Conventional wisdom when I was being schooled in politics was that Democrats were better at domestic policy while Republicans excelled in foreign affairs. It was Jimmy Carter's misfortune to be perceived as having made a mess of both. (perhaps another uncanny analogue to the present). One of the surprising revelations in Perlstein's book, however, is the impact of the Iranian hostage crisis, which, like most people around at the time, I assumed helped destroy Carter';s candidacy. Contrary to this bit of conventional wisdom, Perlstein argues that 17 percent of voters cited the crisis in Iran as the most important issue, and they "preferred Carter—by a heaping a margin of two to one." Perhaps, Perlstein suggests, "more than posterity appreciated, people respected Carter’s grinding, sedulous efforts to negotiate a favorable outcome with people who appeared to be lunatics, keeping the hostages alive and unharmed. Maybe they admired his rescue gamble in April. Or perhaps voters were terrified that Reagan might do anything to punish Iran."

There is also another distinctive dimension of relevance implicitly suggested by Perlstein's account of America's Right Turn, one which is inevitably more speculative, since we cannot yet know either the immediate outcome of this election or its long-term consequences. That said, let me speculate.

As is widely recognized now, what we now can call the Carter interregnum marked the definitive demise of the old "New Deal" Democratic coalition. That curious but incredibly successful coalition had included Southern segregationists, Northern liberals, the urban and "ethnic" white working class, and African-Americans (where they voted). If the Trump term proves also to be an interregnum, it too will in turn have highlighted the decline of another equally curious amalgam that was the late 20th-century conservative coalition. Like the older "New Deal" Democratic coalition that it replaced, the conservative coalition that successfully acquired power in the Republican party with Reagan consisted of a comparably disparate collection of distinct and potentially incompatible groups. It included white southerners (still smarting from the seeming success of the Civil Rights movement), philosophical libertarians and advocates of the "free market" and limited government, "big business" (on the whole more comfortable with crony capitalism than the "free market"), somewhat elite cultural conservatives of a traditional "Tory" disposition (the likes of Russell Kirk), and cold warriors (who might have also identified with one of the other groups but were motivated by anti-communism above all).
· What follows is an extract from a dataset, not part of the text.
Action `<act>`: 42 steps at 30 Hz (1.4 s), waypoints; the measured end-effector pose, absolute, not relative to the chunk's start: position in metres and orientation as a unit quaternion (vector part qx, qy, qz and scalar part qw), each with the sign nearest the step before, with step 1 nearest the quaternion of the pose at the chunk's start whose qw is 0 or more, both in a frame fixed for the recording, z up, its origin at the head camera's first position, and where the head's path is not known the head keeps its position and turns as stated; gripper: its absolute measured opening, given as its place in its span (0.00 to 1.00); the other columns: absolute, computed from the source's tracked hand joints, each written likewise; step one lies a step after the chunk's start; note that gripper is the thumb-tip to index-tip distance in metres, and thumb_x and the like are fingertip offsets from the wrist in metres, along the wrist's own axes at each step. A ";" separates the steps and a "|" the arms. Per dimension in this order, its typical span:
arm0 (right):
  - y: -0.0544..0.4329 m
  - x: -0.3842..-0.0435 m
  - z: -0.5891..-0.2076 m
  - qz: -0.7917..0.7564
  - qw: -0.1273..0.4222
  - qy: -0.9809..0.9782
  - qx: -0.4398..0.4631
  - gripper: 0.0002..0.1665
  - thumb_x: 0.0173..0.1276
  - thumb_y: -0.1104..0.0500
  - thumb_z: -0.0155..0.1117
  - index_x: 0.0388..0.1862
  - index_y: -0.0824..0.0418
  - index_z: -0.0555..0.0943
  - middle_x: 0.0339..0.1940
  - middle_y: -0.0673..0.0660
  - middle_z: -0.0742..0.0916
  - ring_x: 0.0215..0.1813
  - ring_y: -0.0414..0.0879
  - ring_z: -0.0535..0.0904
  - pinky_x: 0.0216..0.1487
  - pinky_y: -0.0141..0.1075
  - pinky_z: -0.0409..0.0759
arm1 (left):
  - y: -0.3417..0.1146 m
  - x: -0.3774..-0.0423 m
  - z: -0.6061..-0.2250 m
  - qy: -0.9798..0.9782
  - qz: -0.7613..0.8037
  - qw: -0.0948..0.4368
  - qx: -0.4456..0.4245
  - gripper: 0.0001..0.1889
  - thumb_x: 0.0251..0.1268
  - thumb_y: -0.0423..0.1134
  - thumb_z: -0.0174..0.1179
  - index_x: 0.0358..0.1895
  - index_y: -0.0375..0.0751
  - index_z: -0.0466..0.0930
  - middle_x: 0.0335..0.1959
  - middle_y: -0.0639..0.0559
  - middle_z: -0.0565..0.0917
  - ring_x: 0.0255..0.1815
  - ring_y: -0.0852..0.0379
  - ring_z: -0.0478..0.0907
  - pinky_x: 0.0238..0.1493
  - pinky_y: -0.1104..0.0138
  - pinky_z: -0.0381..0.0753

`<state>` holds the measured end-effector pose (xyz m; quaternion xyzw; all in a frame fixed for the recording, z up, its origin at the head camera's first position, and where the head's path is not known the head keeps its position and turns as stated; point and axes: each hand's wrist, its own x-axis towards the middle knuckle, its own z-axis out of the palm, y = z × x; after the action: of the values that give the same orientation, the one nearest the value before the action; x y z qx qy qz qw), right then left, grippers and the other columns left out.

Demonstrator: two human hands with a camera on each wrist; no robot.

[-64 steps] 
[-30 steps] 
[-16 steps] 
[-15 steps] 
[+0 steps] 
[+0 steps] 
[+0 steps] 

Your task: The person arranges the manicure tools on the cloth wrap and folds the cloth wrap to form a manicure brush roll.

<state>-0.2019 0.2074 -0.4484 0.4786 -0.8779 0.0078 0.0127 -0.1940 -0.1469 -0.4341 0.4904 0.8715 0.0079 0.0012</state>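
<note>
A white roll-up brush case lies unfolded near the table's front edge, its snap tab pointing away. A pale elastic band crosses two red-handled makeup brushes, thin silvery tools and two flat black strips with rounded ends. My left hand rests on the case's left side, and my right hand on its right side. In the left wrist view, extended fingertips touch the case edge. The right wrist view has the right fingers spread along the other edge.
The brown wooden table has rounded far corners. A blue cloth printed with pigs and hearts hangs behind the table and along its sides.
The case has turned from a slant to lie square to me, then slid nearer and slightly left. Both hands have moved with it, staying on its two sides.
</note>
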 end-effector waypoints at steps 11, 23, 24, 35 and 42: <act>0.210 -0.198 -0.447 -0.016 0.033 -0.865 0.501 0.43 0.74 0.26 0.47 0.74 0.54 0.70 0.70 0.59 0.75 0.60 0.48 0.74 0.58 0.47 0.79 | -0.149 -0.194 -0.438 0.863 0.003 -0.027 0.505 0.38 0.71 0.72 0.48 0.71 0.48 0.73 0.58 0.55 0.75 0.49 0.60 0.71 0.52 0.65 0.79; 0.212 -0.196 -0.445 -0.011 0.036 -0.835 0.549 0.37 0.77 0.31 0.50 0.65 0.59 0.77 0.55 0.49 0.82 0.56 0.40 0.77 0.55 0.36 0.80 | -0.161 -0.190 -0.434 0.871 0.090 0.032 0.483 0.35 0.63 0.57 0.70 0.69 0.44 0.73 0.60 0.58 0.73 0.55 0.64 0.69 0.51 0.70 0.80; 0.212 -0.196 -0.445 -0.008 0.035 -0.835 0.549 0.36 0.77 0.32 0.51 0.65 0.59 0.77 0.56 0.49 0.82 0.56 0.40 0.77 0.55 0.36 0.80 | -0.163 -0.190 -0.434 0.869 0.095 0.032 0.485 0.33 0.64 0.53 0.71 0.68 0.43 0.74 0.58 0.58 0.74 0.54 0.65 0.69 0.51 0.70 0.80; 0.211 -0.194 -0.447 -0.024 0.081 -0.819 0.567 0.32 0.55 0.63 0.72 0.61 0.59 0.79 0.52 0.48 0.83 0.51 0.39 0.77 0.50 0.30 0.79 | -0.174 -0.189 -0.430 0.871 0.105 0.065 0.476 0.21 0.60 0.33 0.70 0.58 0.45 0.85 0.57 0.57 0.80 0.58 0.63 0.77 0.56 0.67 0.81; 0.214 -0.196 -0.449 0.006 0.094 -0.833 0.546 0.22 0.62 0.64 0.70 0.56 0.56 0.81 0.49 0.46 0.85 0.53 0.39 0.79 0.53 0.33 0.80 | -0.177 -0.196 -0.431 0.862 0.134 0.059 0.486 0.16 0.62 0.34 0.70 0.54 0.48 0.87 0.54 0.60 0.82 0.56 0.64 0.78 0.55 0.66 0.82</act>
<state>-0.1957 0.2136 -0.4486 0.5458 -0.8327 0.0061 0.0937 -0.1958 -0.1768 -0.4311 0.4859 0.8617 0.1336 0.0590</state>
The Carter interregnum institutionalized the collapse of the New Deal Democratic coalition, with white southerners and evangelical Christians fully embracing the Republican party and urban and "ethnic" white working class voters following them. While "neo-conservative" cold war anti-communism survived the end of the cold war and the collapse of communism, its influence in the conservative movement was increasingly marginalized in the Trump era, after the failure of the Iraq War and the subsequent rise of right-wing populism in the party. That rising right wing populism has likewise weakened the power of the other components of the conservative coalition, leaving some of them politically homeless, some of them submissive hostages to the party's populist base and its Trump personality cult.

The Carter-era collapse of the Democratic coalition and the concurrent rise of Reaganism led the Democrats in a neo-liberal direction, which is now in turn under challenge. If Trump endures Carter's fate, what direction will whatever Republican remnant survives take?